__Work item__
Set out exactly, line by line, the stretch of data below that begins at the line containing "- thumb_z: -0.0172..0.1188" and ends at the line containing "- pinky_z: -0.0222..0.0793", with both ends kept.

__Data under study__
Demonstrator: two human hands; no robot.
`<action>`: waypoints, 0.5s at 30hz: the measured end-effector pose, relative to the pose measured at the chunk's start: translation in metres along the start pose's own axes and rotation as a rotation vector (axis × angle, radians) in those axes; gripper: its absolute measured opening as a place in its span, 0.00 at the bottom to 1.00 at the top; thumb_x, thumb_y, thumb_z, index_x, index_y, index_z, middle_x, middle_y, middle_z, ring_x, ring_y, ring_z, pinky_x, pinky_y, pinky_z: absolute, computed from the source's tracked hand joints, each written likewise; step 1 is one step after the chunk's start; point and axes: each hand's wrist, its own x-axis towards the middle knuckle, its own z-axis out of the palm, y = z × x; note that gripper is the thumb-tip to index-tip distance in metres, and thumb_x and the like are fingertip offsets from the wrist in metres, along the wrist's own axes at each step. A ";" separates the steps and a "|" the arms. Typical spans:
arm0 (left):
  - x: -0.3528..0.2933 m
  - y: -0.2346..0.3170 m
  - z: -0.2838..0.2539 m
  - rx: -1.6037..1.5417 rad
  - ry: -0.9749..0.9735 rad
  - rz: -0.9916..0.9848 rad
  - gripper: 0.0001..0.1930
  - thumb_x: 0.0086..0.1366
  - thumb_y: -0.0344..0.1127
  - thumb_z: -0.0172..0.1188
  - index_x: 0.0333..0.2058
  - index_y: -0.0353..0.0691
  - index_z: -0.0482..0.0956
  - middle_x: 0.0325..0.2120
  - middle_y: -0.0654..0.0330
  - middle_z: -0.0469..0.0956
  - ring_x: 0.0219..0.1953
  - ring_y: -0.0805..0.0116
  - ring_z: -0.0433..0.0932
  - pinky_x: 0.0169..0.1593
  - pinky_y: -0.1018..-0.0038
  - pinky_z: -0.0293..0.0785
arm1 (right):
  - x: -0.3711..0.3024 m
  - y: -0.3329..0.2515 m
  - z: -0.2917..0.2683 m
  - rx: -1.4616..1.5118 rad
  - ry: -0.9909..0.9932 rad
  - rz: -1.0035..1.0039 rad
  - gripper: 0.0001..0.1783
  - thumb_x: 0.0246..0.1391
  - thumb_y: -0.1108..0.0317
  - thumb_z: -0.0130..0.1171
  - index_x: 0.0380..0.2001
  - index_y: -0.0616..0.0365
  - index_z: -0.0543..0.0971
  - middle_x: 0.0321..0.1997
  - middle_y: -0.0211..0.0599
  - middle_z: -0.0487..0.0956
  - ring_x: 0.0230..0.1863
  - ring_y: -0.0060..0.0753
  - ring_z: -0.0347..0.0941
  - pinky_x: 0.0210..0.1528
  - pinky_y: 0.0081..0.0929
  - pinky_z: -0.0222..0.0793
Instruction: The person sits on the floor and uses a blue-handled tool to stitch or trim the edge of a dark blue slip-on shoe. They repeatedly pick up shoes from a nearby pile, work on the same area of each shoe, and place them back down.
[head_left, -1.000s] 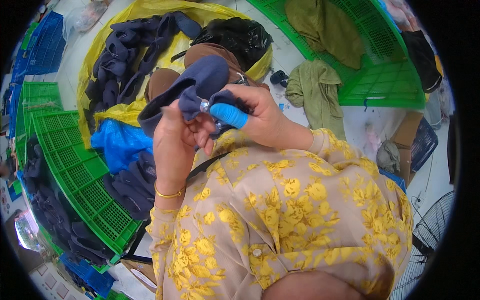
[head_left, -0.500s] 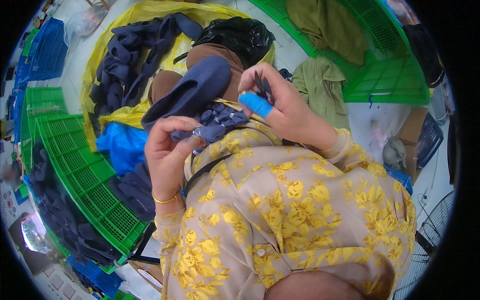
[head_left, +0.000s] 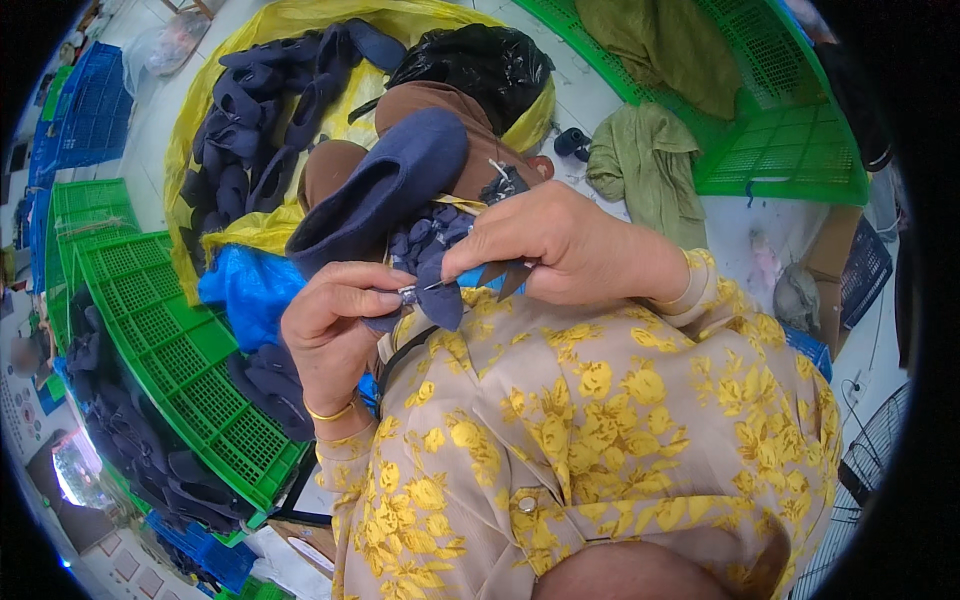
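Note:
My left hand (head_left: 335, 315) is closed, thumb and forefinger pinching a navy fabric bow (head_left: 440, 303) with a small shiny piece at its middle. My right hand (head_left: 580, 245) meets it from the right, fingertips pinched on a thin needle (head_left: 431, 287) at the bow. Dark thread snips (head_left: 512, 279) are tucked in that same hand, below blue tape wrapped round a digit. Just beyond, a pile of small navy bows (head_left: 432, 232) lies in my lap. A navy slip-on shoe (head_left: 385, 190) rests across my knees, its opening facing up.
Ahead, a yellow bag (head_left: 190, 150) holds several navy shoes, with a black plastic bag (head_left: 480, 75) beside it. Green crates (head_left: 190, 350) stand at left and far right. Olive cloth (head_left: 645, 165) and a dark thread spool (head_left: 570, 142) lie to the right; a fan guard (head_left: 870, 450) is lower right.
My right hand has come down and left to the bow, turning over so the snips point downward. The bow in my left hand now shows more of its loop.

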 end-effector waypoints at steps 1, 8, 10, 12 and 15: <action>0.000 -0.001 0.000 -0.006 0.000 -0.004 0.10 0.44 0.13 0.61 0.27 0.31 0.80 0.35 0.49 0.81 0.38 0.64 0.80 0.43 0.74 0.76 | 0.000 -0.001 0.000 -0.004 0.001 -0.012 0.20 0.38 0.83 0.55 0.40 0.59 0.80 0.35 0.43 0.81 0.36 0.45 0.78 0.39 0.32 0.73; 0.000 -0.003 0.000 -0.022 0.003 -0.034 0.09 0.44 0.13 0.61 0.26 0.32 0.80 0.34 0.50 0.82 0.38 0.64 0.80 0.42 0.75 0.76 | -0.001 0.008 0.007 -0.067 0.059 -0.129 0.28 0.30 0.84 0.54 0.42 0.57 0.80 0.29 0.40 0.78 0.30 0.46 0.76 0.30 0.32 0.71; 0.000 -0.004 0.000 -0.011 -0.002 -0.027 0.09 0.44 0.14 0.61 0.25 0.33 0.80 0.34 0.50 0.82 0.38 0.64 0.80 0.42 0.75 0.75 | 0.000 0.005 0.005 -0.084 0.033 -0.106 0.28 0.30 0.84 0.55 0.42 0.57 0.80 0.28 0.40 0.78 0.29 0.47 0.75 0.30 0.33 0.70; 0.000 -0.005 0.000 -0.008 -0.005 -0.015 0.09 0.44 0.14 0.61 0.25 0.33 0.80 0.34 0.50 0.82 0.37 0.64 0.81 0.42 0.75 0.75 | 0.000 0.004 0.005 -0.096 0.025 -0.102 0.28 0.30 0.84 0.55 0.42 0.57 0.80 0.27 0.40 0.78 0.29 0.47 0.75 0.29 0.33 0.70; -0.002 -0.008 -0.001 -0.046 0.012 -0.010 0.09 0.44 0.14 0.62 0.25 0.33 0.80 0.33 0.50 0.82 0.37 0.64 0.81 0.42 0.75 0.75 | 0.000 0.006 0.006 -0.100 0.028 -0.113 0.28 0.30 0.84 0.55 0.42 0.58 0.80 0.27 0.40 0.78 0.29 0.47 0.75 0.29 0.33 0.70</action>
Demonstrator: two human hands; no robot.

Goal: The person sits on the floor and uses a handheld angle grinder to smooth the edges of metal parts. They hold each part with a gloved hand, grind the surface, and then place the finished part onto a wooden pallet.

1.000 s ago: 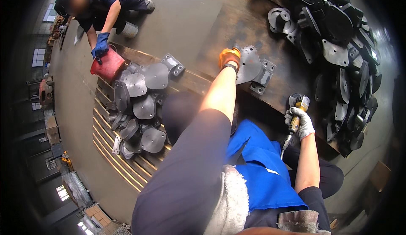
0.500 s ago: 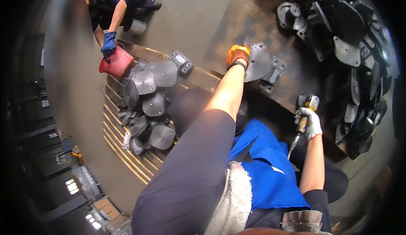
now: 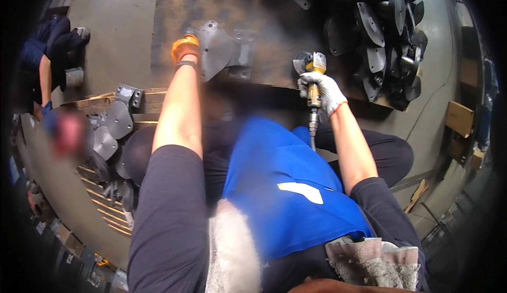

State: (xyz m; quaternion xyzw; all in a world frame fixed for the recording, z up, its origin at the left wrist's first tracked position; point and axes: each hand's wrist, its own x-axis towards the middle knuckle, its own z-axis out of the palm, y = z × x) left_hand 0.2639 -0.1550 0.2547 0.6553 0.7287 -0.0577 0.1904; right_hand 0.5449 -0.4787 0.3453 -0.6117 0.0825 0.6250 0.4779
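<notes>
My left hand (image 3: 186,49), in an orange glove, is closed on the left end of a grey metal part lying on the brown work table. The part has a rounded plate (image 3: 215,50) with small holes and a flat bracket (image 3: 243,53) with bolt holes at its right end. My right hand (image 3: 328,93), in a white glove, is wrapped round a yellow air grinder (image 3: 314,90). Its round head (image 3: 302,63) is near the table's front edge, to the right of the part and apart from it. A hose fitting hangs from the tool's lower end.
A heap of dark metal parts (image 3: 372,29) covers the table's right side. More such parts (image 3: 119,119) are stacked on a slatted wooden pallet (image 3: 109,216) at left. A co-worker (image 3: 45,55) crouches beyond it beside a blurred red bucket (image 3: 68,132). Cardboard (image 3: 459,119) stands far right.
The view has swung to the right, so everything sits further left in it. My left hand still holds the part and my right hand the grinder. The co-worker's bucket is now blurred.
</notes>
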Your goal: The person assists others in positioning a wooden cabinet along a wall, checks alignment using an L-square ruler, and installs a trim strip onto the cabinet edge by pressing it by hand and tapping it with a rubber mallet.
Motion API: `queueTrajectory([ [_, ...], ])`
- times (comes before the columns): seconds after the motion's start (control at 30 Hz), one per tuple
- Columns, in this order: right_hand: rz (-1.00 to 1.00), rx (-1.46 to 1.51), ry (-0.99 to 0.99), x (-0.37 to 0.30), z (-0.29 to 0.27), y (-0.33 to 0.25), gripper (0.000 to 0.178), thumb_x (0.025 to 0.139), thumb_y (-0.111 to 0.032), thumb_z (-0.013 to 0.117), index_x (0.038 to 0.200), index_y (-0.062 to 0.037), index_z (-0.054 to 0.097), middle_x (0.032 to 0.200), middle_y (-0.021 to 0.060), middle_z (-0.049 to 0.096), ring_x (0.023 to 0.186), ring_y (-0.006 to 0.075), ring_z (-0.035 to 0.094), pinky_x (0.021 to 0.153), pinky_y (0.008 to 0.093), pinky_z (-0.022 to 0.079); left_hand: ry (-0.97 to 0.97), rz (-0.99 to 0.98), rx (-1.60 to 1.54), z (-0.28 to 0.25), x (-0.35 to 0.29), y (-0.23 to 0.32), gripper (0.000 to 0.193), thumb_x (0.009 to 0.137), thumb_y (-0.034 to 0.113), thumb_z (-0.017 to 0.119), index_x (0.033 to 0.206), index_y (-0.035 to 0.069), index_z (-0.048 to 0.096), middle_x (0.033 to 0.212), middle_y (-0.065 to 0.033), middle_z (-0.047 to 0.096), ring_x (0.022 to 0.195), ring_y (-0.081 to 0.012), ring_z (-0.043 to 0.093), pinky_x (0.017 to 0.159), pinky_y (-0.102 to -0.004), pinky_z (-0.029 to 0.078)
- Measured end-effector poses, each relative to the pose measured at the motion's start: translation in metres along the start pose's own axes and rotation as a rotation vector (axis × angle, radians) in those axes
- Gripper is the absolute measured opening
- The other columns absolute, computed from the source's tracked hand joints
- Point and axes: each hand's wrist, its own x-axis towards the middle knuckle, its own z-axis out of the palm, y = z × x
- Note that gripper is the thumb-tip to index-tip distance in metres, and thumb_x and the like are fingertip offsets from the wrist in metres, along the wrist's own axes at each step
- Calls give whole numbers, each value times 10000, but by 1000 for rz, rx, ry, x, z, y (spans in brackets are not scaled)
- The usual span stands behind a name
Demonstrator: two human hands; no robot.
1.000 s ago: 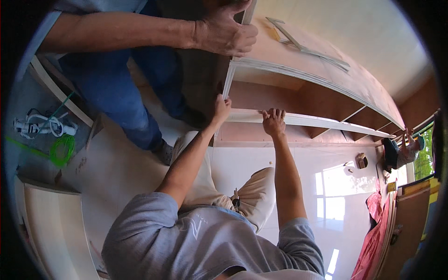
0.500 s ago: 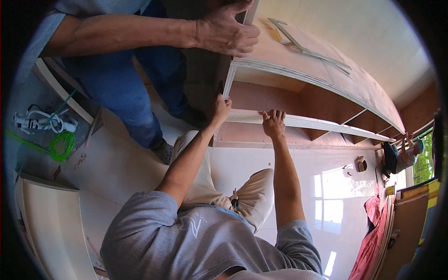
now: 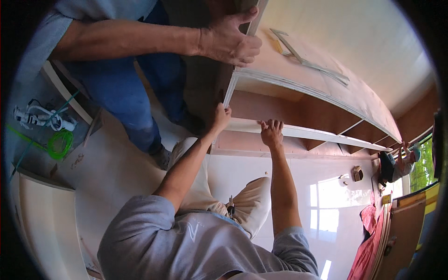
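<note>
I crouch before a brown wooden cabinet [image 3: 326,98] lying on its side. My grey shirt and beige knees fill the lower picture. My left hand [image 3: 219,119] grips the near end of a white-edged shelf board [image 3: 322,134], right where it meets an upright side panel [image 3: 229,91]. My right hand [image 3: 272,133] hooks its fingers over the same board's front edge, a little further along. A co-worker in blue jeans stands at the upper left, and their hand [image 3: 231,42] clamps the top of the upright panel.
A green cord coil [image 3: 58,144] and white cable bundle [image 3: 44,119] lie at the left. A pale board [image 3: 42,224] rests at lower left. On the glossy white floor sits a small object [image 3: 357,172]. Another person [image 3: 396,163], red cloth [image 3: 368,233] and wooden panels [image 3: 406,233] are at the right.
Both my hands stay on the shelf board. The co-worker's hand keeps its hold on the upright panel, and only the view shifts slightly.
</note>
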Motion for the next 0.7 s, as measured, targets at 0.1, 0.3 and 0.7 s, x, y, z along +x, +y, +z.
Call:
queueTrajectory([
  [0.1,9,-22,-4,2,8,14,527,892,-492,308,1132,-43,445,1214,214,395,1234,419,240,914,519,374,-55,-26,140,4,-2,11,285,825,215,554,740,-40,461,678,-245,552,665,-362,590,516,-411,421],
  [0.3,-45,29,175,0,9,-1,471,895,-442,350,1021,-13,498,1094,203,474,1114,404,329,950,475,285,154,59,-113,17,1,-16,250,831,194,537,762,-33,459,647,-186,552,597,-290,585,498,-394,410],
  [0.7,-154,352,270,-16,-109,-52,226,826,-185,558,987,-27,539,978,156,551,923,315,522,810,415,408,153,395,-311,-55,12,93,441,898,326,451,1194,-1,438,1030,-167,553,981,-261,531,860,-345,391],
])
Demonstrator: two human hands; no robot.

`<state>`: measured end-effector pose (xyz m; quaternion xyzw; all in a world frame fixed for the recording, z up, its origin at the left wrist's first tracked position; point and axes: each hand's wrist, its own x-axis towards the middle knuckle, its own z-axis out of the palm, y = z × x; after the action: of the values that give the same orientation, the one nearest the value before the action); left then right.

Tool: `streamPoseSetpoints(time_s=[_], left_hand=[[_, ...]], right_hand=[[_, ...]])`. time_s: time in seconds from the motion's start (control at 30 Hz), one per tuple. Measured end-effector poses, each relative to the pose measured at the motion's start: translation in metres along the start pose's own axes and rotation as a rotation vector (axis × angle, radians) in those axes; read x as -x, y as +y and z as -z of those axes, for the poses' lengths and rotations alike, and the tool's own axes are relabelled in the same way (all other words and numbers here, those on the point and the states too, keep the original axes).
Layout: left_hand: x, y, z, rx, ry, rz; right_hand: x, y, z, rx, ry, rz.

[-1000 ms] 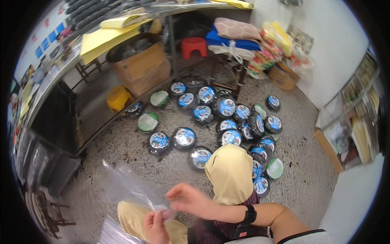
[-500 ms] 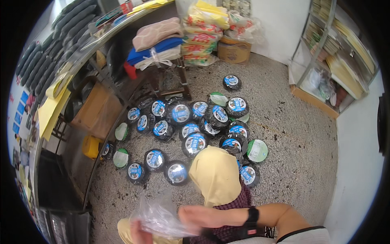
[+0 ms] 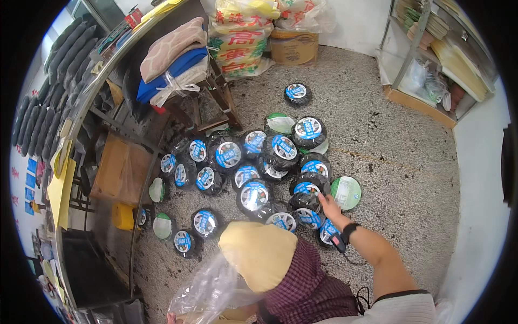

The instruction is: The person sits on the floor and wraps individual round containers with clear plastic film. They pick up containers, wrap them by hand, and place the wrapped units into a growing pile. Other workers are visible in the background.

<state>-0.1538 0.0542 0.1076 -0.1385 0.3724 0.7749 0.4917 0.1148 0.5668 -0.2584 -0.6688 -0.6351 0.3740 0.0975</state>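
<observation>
Right hand (image 3: 334, 212) has left the clear bag (image 3: 213, 283) and reached forward, arm outstretched; round black packets (image 3: 307, 189) on floor (image 3: 404, 205) lie right at its fingers, grip cannot be told. Left hand (image 3: 172, 318), low, partly cut off, holds bag.

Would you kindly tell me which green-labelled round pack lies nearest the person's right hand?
The green-labelled pack just beyond the right hand; it is the rightmost of all the packs, and the other green-labelled packs lie farther off.
</observation>
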Motion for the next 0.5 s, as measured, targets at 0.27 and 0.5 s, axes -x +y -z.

__Answer for the task__
  - thumb_z: -0.0172..0.1188
  - index_x: 0.0333..0.2058
  - index_y: -0.0353..0.0691
  - index_z: -0.0482..0.0956
  - middle_x: 0.0325..0.2120
  - middle_y: -0.0654..0.0330
  - middle_z: -0.0469..0.0956
  - ring_x: 0.0219..0.1953
  - ring_y: -0.0805..0.0116
  - ring_z: -0.0433..0.0932
  - pinky_x: 0.0169..0.1593
  - pinky_y: -0.1018..-0.0038
  - pinky_z: -0.0293..0.0785
arm1 (right):
  - x: -0.3711..0.3024 m
  - y: -0.3329..0.2515 m
  - z: -0.2917..0.2683 m
  - rx: -1.4616..1.5118 rad
  - ry: -0.9909..0.9932 rad
  - rz: -1.0035..1.0039 rad
  - gripper: 0.0001..0.1783
  - thumb_x: 0.0246..0.1391
  - thumb_y: -0.1108..0.0317
  - thumb_z: -0.0130..0.1171
  - index_x: 0.0380..0.2001
  - index_y: -0.0616..0.0365
  - index_z: -0.0543..0.0971
  - middle_x: 0.0321..0.1997
  - middle_y: -0.0211..0.0599
  - middle_z: -0.0487..0.0956
  - ring_x: 0.0230..0.1863
  - ring_y: -0.0060..0.0753
  - ring_z: -0.0347..0.0941
  - pinky_x: 0.0210..0.1528
  - pinky_y: 0.0081..0.0929
  - pinky_z: -0.0222..0.0793

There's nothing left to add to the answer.